Vous ne pouvez pas comprendre adéquatement la théorie des acides de Lewis en ce qui concerne les éléments du groupe principal si vous ne faites que dessiner des structures de Lewis simples (qui, par définition, devraient avoir des octets complets sur tous les éléments du groupe principal) et ensuite essayer de trouver des accepteurs de paires d’électrons. Eh bien, pour être parfaitement honnête, vous pourriez avoir de la chance avec les composés du bore, mais le jeu s’arrêtera là.
Il est relativement clair pour la plupart des gens que les cations métalliques peuvent agir comme des acides de Lewis : ils sont chargés positivement parce qu’ils ont perdu au moins un électron. Ils ont également des orbitales relativement basses (par exemple celle qui a perdu un électron) avec lesquelles les bases de Lewis peuvent interagir. Il faut cependant appliquer plus de réflexion aux molécules telles que $\ce{CO2}$.
Pour analyser une molécule telle que $\ce{CO2}$, il faut commencer par réfléchir à la polarité des liaisons en question. Le tableau périodique ou n’importe quelle page de données que vous souhaitez consulter nous dira que l’oxygène est beaucoup plus polaire que le carbone ; par conséquent, les liaisons sont polarisées vers l’oxygène. Ceci peut être illustré par le formalisme de la charge partielle comme indiqué ci-dessous.
$$\ce{\overset{\delta -}{O}=\overset{\delta +}{C}=\overset{\delta -}{O}\tag{1}$
Cette première représentation nous indique déjà que le carbone est quelque peu « en manque d’électrons ». Si cela ne constitue pas encore en soi une preuve de l’acidité de Lewis, c’est un indice fort. Pour aller plus loin, il faut considérer les orbitales moléculaires de $\ce{CO2}$. Il existe deux systèmes π symétriquement équivalents mais perpendiculaires, tous deux peuplés de quatre électrons ; et tous deux peuvent être considérés comme un système π de type anion allylique. Puisqu’il est entièrement symétrique, nous pouvons dessiner les trois structures de résonance suivantes (pour plus de clarté, l’anion allyle $\ce{C3H5-}$, a également été inclus dans le schéma).
$$\begin{array}{ccccc}\ce{O=C=O &<->& \overset{+}{O}#C-\overset{-}{O} &<->& O=\overset{+}{C}-\overset{-}{O}}\\\ce{H2\overset{-}{C}-CH=CH2 &<->& H2C=CH-\overset{-}{C}H2 &<->& H2\overset{-}{C}-\overset{+}{C}H-\overset{-}{C}H2}\end{array}\tag{2}$
Dans cette représentation, j’ai choisi la double liaison de gauche pour appartenir au système π perpendiculaire et la double liaison de droite pour être l’intéressante analogue à l’anion allyle.

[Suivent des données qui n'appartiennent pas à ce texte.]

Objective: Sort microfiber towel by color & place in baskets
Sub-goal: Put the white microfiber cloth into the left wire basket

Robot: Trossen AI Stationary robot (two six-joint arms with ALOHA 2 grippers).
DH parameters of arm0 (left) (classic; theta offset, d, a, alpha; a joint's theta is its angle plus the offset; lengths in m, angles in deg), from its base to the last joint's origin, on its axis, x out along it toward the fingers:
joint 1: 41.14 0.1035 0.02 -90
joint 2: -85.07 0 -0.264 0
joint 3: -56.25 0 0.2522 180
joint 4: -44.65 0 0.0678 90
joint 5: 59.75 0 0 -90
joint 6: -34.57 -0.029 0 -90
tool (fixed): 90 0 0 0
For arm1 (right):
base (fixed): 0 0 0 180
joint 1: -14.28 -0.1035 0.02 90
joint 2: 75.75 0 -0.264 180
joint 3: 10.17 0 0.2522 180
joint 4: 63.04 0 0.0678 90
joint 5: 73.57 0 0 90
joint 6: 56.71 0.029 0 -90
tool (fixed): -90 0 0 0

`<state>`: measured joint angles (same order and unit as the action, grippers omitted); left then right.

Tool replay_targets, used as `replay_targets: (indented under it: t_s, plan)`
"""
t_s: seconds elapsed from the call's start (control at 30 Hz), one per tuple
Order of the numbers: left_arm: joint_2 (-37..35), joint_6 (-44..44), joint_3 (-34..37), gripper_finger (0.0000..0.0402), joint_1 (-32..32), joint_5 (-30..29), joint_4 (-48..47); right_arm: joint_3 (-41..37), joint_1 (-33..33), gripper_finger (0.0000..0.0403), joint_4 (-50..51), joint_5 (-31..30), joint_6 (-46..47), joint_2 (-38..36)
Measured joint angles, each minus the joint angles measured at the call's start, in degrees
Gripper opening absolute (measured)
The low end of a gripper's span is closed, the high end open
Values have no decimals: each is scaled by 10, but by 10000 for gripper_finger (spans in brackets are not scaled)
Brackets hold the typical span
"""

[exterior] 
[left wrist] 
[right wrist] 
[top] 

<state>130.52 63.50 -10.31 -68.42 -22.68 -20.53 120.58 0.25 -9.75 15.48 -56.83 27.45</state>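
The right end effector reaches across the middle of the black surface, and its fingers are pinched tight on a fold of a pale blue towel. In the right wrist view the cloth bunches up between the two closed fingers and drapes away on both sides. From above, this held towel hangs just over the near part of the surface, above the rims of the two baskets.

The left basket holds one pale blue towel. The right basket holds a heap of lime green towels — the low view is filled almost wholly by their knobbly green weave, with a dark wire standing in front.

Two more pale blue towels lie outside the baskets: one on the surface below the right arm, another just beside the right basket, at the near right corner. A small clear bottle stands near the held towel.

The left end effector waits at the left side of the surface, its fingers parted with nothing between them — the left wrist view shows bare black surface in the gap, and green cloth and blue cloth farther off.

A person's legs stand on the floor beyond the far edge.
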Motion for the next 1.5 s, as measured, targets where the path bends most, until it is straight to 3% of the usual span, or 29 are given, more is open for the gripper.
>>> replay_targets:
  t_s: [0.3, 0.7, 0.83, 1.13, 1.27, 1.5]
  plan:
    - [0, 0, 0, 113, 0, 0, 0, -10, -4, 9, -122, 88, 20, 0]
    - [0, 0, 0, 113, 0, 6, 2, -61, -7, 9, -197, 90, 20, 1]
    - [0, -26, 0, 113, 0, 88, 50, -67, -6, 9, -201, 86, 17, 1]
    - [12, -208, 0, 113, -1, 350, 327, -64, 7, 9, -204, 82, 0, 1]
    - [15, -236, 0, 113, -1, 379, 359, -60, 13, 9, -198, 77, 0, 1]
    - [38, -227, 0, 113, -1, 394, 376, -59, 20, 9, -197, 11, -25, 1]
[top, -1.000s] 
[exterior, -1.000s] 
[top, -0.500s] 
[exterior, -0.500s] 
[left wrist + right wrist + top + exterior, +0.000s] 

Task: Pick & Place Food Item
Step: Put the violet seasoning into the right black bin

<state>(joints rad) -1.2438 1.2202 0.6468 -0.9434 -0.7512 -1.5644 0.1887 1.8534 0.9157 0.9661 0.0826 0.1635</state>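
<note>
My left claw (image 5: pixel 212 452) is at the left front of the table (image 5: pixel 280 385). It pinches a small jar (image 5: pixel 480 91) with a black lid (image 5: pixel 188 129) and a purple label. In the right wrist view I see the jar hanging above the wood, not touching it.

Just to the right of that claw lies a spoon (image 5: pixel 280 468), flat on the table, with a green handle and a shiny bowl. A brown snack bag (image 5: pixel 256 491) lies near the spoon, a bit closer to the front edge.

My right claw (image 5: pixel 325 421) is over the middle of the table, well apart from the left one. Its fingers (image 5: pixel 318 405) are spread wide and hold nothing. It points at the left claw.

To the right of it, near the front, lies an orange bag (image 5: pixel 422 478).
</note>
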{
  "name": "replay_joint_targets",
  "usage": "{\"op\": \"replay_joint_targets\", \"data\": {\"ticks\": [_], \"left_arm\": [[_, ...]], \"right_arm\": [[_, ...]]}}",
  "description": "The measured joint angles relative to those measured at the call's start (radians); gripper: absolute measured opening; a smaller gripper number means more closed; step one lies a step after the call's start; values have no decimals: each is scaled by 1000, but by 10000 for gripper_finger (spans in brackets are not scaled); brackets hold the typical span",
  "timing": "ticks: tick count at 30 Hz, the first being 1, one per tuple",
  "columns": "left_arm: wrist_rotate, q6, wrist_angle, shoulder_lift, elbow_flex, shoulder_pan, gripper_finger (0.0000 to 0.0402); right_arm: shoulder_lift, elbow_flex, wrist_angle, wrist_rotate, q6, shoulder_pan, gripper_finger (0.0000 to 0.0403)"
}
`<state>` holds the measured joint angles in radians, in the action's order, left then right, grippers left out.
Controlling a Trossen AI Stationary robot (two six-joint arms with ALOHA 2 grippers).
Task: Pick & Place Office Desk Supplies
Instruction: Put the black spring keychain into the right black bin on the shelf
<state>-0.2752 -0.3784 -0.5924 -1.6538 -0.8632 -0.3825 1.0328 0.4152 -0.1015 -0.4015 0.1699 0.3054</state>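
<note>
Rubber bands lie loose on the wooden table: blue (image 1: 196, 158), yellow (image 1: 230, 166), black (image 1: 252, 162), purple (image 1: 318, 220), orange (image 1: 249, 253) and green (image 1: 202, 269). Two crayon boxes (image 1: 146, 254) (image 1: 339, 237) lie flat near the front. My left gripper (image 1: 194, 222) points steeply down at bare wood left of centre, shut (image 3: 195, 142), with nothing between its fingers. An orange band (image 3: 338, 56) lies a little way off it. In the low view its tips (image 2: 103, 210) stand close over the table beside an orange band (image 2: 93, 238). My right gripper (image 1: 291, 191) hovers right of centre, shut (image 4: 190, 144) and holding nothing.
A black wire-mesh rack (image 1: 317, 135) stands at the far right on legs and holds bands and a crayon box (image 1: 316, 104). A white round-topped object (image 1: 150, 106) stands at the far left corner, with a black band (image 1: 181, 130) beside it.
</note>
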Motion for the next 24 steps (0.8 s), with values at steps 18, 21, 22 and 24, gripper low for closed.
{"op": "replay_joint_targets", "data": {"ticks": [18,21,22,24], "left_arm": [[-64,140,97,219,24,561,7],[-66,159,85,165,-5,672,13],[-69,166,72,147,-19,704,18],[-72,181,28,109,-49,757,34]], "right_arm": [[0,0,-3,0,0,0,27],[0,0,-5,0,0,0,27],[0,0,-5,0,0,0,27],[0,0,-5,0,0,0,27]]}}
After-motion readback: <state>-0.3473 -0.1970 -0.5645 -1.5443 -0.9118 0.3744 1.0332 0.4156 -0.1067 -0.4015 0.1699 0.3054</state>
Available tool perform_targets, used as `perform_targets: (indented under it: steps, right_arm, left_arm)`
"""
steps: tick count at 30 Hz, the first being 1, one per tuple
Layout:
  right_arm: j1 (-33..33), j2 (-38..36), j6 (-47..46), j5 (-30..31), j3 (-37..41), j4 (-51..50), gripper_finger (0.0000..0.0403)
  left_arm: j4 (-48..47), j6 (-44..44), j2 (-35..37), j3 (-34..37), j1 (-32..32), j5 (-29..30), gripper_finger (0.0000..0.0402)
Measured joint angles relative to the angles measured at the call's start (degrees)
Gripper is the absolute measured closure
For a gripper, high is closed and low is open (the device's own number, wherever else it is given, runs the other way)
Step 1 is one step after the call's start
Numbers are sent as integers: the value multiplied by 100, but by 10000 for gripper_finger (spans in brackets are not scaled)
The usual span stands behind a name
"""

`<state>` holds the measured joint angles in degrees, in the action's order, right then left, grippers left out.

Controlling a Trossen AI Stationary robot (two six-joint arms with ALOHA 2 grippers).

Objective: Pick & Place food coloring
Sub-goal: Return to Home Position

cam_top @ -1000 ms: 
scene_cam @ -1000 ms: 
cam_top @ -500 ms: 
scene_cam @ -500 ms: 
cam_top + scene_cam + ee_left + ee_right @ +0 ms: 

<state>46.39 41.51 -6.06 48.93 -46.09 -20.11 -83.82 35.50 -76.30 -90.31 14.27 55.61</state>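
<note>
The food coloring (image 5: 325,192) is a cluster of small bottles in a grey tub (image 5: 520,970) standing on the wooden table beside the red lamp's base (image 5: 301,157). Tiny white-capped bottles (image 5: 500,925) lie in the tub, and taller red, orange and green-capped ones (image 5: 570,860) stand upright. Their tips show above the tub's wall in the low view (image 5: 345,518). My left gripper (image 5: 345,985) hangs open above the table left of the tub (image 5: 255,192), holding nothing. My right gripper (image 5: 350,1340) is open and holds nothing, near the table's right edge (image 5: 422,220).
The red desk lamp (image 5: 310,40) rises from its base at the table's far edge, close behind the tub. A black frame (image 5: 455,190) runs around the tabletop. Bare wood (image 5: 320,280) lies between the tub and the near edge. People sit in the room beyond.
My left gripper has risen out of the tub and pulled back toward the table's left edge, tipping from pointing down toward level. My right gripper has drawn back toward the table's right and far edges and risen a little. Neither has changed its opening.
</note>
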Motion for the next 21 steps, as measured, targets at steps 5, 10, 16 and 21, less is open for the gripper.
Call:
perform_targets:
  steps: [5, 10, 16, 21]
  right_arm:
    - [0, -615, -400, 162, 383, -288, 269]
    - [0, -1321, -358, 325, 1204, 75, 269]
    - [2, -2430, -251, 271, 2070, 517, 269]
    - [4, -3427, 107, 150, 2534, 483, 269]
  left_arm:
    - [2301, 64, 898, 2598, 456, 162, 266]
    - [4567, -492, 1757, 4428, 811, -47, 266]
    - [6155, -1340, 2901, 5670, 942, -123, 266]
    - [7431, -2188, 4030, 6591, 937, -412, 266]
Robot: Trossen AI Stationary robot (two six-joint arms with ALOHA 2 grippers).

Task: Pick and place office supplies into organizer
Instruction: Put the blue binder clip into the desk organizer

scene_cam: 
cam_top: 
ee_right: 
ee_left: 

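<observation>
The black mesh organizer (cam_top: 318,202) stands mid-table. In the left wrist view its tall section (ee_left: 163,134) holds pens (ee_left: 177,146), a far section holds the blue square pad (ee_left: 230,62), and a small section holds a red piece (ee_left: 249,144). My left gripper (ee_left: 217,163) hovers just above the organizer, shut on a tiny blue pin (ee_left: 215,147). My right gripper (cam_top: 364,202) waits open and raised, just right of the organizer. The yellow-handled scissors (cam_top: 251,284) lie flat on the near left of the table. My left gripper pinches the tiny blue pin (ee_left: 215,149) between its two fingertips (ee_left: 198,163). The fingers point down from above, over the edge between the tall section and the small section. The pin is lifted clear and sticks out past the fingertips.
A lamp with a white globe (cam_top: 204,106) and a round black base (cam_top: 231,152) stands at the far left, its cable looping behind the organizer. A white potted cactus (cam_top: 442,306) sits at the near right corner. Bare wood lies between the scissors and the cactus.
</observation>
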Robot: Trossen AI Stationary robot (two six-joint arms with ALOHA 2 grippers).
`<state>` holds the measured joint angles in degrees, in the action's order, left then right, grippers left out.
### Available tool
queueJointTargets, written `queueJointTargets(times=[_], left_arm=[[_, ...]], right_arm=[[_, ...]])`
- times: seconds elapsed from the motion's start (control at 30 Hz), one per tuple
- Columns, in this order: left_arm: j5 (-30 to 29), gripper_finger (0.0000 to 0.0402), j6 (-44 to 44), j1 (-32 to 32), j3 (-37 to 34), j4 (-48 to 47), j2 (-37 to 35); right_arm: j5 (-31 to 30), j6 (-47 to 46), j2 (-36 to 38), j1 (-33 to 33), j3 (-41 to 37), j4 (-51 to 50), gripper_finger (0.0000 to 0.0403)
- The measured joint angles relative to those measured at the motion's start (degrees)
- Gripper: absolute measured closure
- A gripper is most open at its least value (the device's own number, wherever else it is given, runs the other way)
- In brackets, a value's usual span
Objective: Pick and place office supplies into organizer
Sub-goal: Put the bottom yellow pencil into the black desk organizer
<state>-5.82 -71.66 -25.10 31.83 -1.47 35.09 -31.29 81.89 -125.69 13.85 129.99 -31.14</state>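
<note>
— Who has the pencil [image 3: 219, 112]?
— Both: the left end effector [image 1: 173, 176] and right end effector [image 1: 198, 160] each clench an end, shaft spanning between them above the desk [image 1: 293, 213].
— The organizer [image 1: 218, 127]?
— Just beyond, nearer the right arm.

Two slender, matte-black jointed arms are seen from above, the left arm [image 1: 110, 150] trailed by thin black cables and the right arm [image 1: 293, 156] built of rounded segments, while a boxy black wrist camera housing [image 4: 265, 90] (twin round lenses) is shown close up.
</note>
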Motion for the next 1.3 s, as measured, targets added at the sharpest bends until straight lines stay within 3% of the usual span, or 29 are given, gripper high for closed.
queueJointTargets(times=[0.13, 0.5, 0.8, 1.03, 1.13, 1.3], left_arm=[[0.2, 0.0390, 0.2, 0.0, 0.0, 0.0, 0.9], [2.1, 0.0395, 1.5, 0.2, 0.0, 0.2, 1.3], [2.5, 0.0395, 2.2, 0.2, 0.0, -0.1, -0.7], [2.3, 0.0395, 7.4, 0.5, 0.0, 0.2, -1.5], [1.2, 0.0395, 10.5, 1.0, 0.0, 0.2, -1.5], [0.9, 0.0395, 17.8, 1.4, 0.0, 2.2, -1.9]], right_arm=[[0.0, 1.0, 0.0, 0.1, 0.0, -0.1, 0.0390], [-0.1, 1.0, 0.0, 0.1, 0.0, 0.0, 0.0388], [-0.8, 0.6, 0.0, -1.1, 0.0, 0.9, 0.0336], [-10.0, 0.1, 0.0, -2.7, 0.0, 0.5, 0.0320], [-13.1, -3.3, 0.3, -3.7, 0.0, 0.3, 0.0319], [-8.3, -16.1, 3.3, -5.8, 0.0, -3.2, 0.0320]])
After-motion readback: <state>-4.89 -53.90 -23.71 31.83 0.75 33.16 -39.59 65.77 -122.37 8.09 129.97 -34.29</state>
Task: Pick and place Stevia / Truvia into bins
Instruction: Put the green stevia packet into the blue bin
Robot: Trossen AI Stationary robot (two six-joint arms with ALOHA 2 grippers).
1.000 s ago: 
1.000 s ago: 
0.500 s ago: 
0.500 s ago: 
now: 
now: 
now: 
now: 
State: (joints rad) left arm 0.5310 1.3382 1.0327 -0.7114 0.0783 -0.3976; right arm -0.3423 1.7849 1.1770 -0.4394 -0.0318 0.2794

Par conséquent, il y aura toujours une liaison de plus sur la moitié gauche du dioxyde de carbone que sur l’anion allyle. La charge négative (c’est-à-dire la paire solitaire) présente sur le carbone de l’anion allyle le plus à gauche correspond à une paire solitaire de l’oxygène le plus à gauche dans le dioxyde de carbone ; la paire solitaire n’est pas marquée par convention.
Dans ces représentations, nous pouvons observer une structure de résonance dans laquelle le carbone du dioxyde de carbone a une charge positive et donc un sextet d’électrons. Si l’on regarde les orbitales réelles en question, les deux orbitales de liaison peuplées (l’une peut être dite non liante) ont une forte contribution de l’oxygène tandis que l’orbitale π3 antiliante est principalement centrée sur le carbone. Cette orbitale est également l’orbitale moléculaire inoccupée la plus basse (LUMO) et donc celle qui nous intéresse pour déterminer l’acidité de Lewis. Nous constatons qu’elle est énergétiquement basse et facilement accessible et donc que les bases de Lewis (par exemple, l’hydroxyde, l’ammoniac) peuvent facilement interagir avec elle.
La réaction acide-base de Lewis peut également être devinée en regardant les structures de résonance. Parce que la base de Lewis interagit avec l’orbitale π3 antiliante, elle va rompre l’une des doubles liaisons $\ce{C=O}$ conduisant à la structure suivante :
$$\ce{\color{cyan}{O}=C=O + \color{blue}{O}H- -> H\color{blue}{O}-C(=\color{cyan}{O})-\overset{-}{O}}\tag{3}$
J’ai marqué les oxygènes en bleu et cyan (et noir) pour qu’ils puissent être distingués les uns des autres.